XXII Edición
Curso 2025 - 2026
La lesión de mi vida
María López Martínez, 17 años
Colegio IALE (Valencia)
Cuando tenía diez años me diagnosticaron escoliosis, una desviación de la columna vertebral. Esta malformación se mide en función de una serie de grados; yo tenía 16, y a partir del grado 20 se ha de utilizar corsé. En la consulta, después del severo diagnóstico del médico, le pregunté si yo tenía que hacer algo para curarme.

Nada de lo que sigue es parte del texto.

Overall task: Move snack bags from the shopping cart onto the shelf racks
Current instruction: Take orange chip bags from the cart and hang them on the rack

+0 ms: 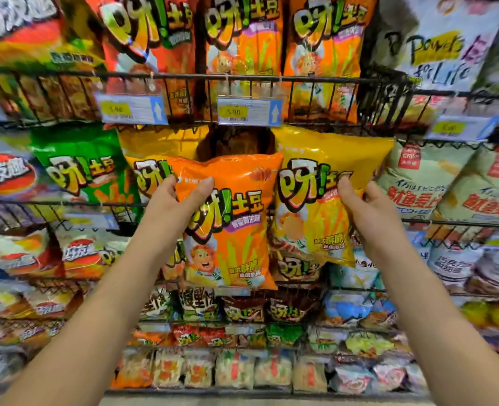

Serio y sin gesticular apenas, me contestó que debía dejar de practicar la gimnasia rítmica durante tres meses, y empezar con la natación. No obstante, no hay una cura efectiva para esta anomalía: la natación o la fisioterapia fortalecen los músculos de la espalda para aliviar el dolor o reducir la desviación, pero no pueden corregirla.
Las palabras del médico marcaron un antes y un después en mi vida. Aquella tarde no hubo nadie que consiguiera que dejara de llorar. La rítmica es mi vida; crecí viviéndola muy de cerca cuando mi prima era gimnasta y se había convertido en una pasión para mí. De sopetón acudí a la piscina tres veces a la semana, en lugar de entrenar con mis compañeras. Ese cambio fue un suplicio, los tres meses más largos de mi vida.
Pasó el tiempo estipulado y me repitieron las radiografías de la espalda. Para mi corto e ingenuo entendimiento sobre aquellas imágenes, la espalda había mejorado. Yo anhelaba el alta médica. Sin embargo, la consulta no salió según mis planes: debía seguir otros cuatro meses sin entrenar para continuar nadando. Lo único bueno para mí es que se me reducirían las horas de piscina, pues sólo tenía que acudir días a la semana.
Mi madre, apenada por mi frustración, pidió cita en otro traumatólogo, para contar con otra valoración médica sobre mi caso. En aquella consulta se me fue formando una sonrisa cada vez más grande. Acabé haciendo un trato con el médico: podía volver a la gimnasia rítmica a cambio de no abandonar la natación. De ese modo me devolvió la ilusión de practicar el deporte que amo.
Cuando me subí al coche, tuve la sensación de que esa tarde todos los semáforos de Valencia estaban en rojo. Un trayecto que apenas dura veinte minutos, se me hizo una eternidad. En todo caso, mi entrenadora y mis compañeras me acogieron con un abrazo cargado de alegría. Desde entonces, las paredes del polideportivo de L’Eliana son mi segunda casa.